During the ‘Great Plague of London’, which was part of the same Eurasian pandemic that began with the ‘Black Death’ 400 years earlier, 100,000 people or 20% of the population of London died. Strangely, authorities are said to have kept fires burning night and day, in the hopes that the air would be cleansed. This usual tactic may have been inspired by a very common belief among the ordinary folk at the time. According to one A J Bell writing in about 1700:
 “For personal disinfections nothing enjoyed such favour as tobacco; the belief in it was widespread, and even children were made to light up a reaf in pipes. Thomas Hearnes remembers one Tom Rogers telling him that when he was a scholar at Eton in the year that the great plague raged, all the boys smoked in school by order, and that he was never whipped so much in his life as he was one morning for not smoking. It was long afterwards a tradition that none who kept a tobacconist shop in London had the plague.”
This doesn’t seem to be such a crazy idea, given that a protective plague vaccine has recently been discovered in tobacco.Indeed, tobacco has been known and used for centuries for a wide range of medical problems.

In the year 1500, for example, a Portuguese explorer in Brazil, Pedro Alvarez Cabral, reported the use of the herb betum [tobacco] for treating ulcerated abscesses, fistulas, sores, inveterate polyps and many other ailments1. In 1529, a Spanish missionary priest, Bernadino de Sahagun, collected information from four Mexican physicians about use of tobacco for medicinal purposes. He recorded that breathing the odour of fresh green leaves of the plant relieved persistent headaches. For colds and catarrh, green or powdered leaves should be rubbed around inside the mouth. Diseases of glands in the neck could be cured by cutting out the root of the lesion and placing on it crushed tobacco plant hot and mixed with salt, on the same spot.2 

In 1934 Fernando Ocaranza summed up the medicinal uses of tobacco in Mexico before 1519 as antidiarrhoeal, narcotic and emollient; he said that tobacco leaves were applied for the relief of pain, used in powdered form for the relief of catarrh and applied locally to heal wounds and burns.

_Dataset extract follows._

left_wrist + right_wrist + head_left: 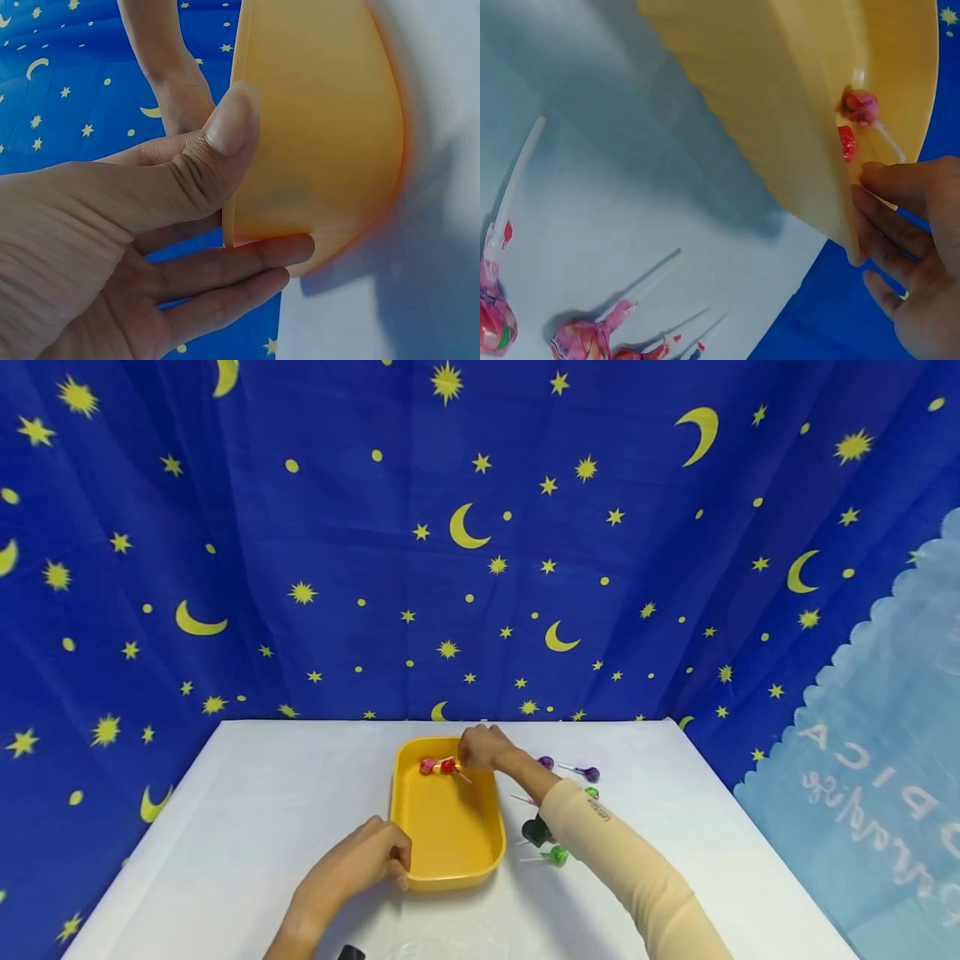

The fact that tobacco, including the inhalation of tobacco leaf smoke, has been known and used for centuries as a cure for many diseases, including the plague, leaves us wondering how we ever got to the point today where smoking is so thoroughly demonised, in particular by governments. With NASA et al seemingly deeply concerned about ‘near earth’ comets and asteroids, the evidence for plague-bearing comets and asteroids having devastated humanity in the past, and the possibility that tobacco contains a vaccine for the plague,  it seems a little disingenuous (not to mention suspicious) that smoking cigarettes is being touted as the fastest way to an early grave, despite the evidence to the contrary.

1. Dickson SA. Panacea or Precious Bane. Tobacco in 16th Century Literature. New York: New York Public Library, 1954.
2. Brookes JE. The Mighty Leaf: Tobacco Through the Centuries. Boston: Little, Brown, 1952.